The contention that the court erred in allowing the officers to explain the meaning of the words, signs and symbols found in the bulletin is without support. A person properly qualified may testify to the significance and meaning of the signs and symbols used in the business of bookmaking. People v. Cohen, 48 Cal.App.2d 459, 119 P.2d 995. But the testimony of the officers against appellant was not in explanation of signs or symbols but was the result of his comparison of the numbers and names of horses given him by the patrons of appellant over his own telephone, with those appearing in a current scratch sheet.
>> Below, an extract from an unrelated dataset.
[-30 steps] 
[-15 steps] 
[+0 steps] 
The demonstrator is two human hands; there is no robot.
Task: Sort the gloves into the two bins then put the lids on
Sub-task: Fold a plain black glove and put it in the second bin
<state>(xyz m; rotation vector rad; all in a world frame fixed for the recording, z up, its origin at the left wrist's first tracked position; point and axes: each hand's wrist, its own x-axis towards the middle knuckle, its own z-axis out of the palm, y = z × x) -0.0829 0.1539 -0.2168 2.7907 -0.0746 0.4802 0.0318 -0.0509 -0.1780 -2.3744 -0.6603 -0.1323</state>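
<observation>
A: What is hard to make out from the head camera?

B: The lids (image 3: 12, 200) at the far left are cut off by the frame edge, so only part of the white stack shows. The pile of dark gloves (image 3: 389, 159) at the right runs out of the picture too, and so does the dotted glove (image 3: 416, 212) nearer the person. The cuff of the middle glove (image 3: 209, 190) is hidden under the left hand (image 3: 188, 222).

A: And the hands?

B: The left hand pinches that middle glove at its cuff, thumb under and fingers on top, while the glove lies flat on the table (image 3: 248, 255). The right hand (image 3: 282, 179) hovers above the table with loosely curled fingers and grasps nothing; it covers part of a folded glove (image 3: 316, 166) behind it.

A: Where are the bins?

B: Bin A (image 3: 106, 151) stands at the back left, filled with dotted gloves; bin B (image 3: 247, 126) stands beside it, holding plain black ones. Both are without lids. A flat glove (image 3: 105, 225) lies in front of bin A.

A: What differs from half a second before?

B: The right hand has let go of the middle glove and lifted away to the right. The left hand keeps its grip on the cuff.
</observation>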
From such comparison the officer found the horses and numbers mentioned in the telephonic conversations were found in the scratch sheet. The testimony of the officers in establishing from the scratch sheet that a horse race was being run on the day of appellant’s arrest was harmless, if it was error, for the reason that the offense was complete when it was established that appellant occupied an apartment with paper and paraphernalia for the purpose of recording bets on horse races. Whether the race was run is immaterial. People v. Hinkle, 64 Cal.App. 375, 221 P. 693.
Order denying motion for new trial affirmed.
W. J. WOOD and McCOMB, JJ., concurred.